Pfarrei Marquartstein

Pfarrei Zum Kostbaren Blut, Marquartstein


Marquartstein war seit dem Hochmittelalter bis zum Jahr 1803 Sitz eines Pflegegerichts. Zur Burg, deren Gründung mit dem Jahr 1075 angegeben wird, gehörte wohl immer schon auch die Burgkirche St. Bartholomäus und St.
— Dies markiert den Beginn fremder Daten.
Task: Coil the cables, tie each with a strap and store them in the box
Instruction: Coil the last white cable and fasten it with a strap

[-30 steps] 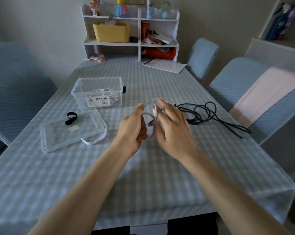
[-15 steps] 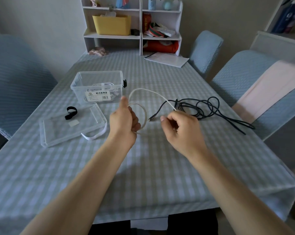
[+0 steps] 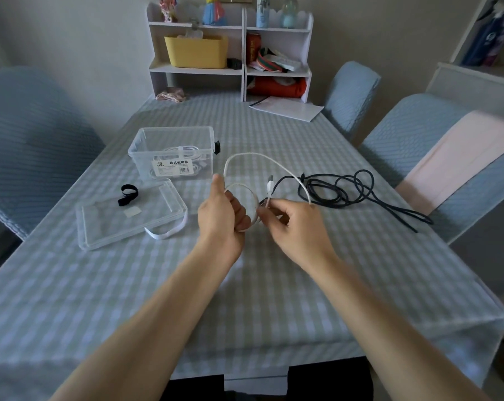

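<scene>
- A thin white cable (image 3: 269,162) is held in the air above the middle of the table (image 3: 274,285), between both hands, partly wound into a small loop with one wider arc rising above it.
- The left hand (image 3: 221,215) grips the small loop, fingers curled round the gathered turns and thumb up.
- The right hand (image 3: 298,224) pinches the cable close to its free end; the white plug (image 3: 270,186) sticks up just above the fingertips.
- Judging by this, the step in hand is coiling the white cable, and it looks nearly wound. The next move calls for laying the last arc and the plug end onto the loop, keeping the left grip firm so the turns do not spring apart.
- A white strap (image 3: 169,231) lies on the table just beside the clear lid (image 3: 106,221), near the left hand; a black strap (image 3: 128,194) lies on that lid.
- Behind the lid stands the open clear box (image 3: 172,153), with a white coil already tied inside.
- To the right, a black cable (image 3: 346,189) lies loose and tangled on the table, not yet coiled.
- Blue-covered chairs (image 3: 404,146) stand around the table, and a white shelf unit (image 3: 230,53) sits at its far end.
</scene>
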A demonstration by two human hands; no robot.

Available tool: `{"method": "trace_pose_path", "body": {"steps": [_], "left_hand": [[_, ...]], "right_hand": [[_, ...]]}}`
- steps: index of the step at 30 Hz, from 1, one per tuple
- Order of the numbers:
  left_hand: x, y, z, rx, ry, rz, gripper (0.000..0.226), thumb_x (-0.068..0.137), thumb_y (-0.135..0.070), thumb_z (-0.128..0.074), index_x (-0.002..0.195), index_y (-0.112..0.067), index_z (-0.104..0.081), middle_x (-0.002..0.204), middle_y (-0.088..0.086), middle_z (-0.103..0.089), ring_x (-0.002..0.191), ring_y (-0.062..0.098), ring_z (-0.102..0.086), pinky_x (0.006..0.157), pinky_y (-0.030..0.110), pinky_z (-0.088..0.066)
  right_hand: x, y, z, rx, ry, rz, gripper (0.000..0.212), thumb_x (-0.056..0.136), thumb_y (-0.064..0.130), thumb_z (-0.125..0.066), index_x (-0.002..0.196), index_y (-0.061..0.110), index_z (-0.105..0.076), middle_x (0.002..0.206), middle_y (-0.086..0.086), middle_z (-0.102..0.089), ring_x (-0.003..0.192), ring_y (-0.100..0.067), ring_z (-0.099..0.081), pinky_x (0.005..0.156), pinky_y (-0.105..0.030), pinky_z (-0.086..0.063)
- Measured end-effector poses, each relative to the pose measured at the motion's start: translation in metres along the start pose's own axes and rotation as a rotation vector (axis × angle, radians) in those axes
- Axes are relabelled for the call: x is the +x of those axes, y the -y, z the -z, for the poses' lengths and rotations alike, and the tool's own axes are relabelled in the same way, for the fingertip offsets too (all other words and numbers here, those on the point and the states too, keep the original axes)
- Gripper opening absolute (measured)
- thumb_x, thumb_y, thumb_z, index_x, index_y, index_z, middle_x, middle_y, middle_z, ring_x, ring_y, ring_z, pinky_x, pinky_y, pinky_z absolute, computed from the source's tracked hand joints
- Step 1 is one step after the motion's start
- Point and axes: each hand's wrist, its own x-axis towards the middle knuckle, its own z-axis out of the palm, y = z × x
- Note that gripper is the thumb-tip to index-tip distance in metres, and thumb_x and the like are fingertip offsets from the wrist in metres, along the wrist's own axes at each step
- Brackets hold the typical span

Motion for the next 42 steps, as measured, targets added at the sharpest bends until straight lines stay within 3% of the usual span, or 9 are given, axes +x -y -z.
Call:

Veit. Sie war nicht nur Gebetsstätte für die Burgherren sondern auch für die Bewohner des Ortes und bildet somit die Grundlage für das kirchliches Leben in Marquartstein – wenn auch immer zur Gemeinde und Pfarrei Grassau gehörig. Das änderte sich erst als Marquartstein 1938 eine selbstständige politische Gemeinde wurde. Vorab wurde Marquartstein 1936 zur Pfarrei erhoben und damit kirchliche Eigenständigkeit verliehen. In dieser Zeit wurde auch die stattliche Pfarrkirche Zum Kostbaren Blut erbaut. Der sehr seltene Name der Kirche ist als deutlicher Widerspruch zur damaligen nationalsozialistischen Ideologie vom „Reinen Blut“ aufzufassen.

Die Burgkirche St. Veit verblieb als Filialkirche in der Pfarrei.

Zur Pfarrei Marquartstein zählen ca. 1600 Katholiken.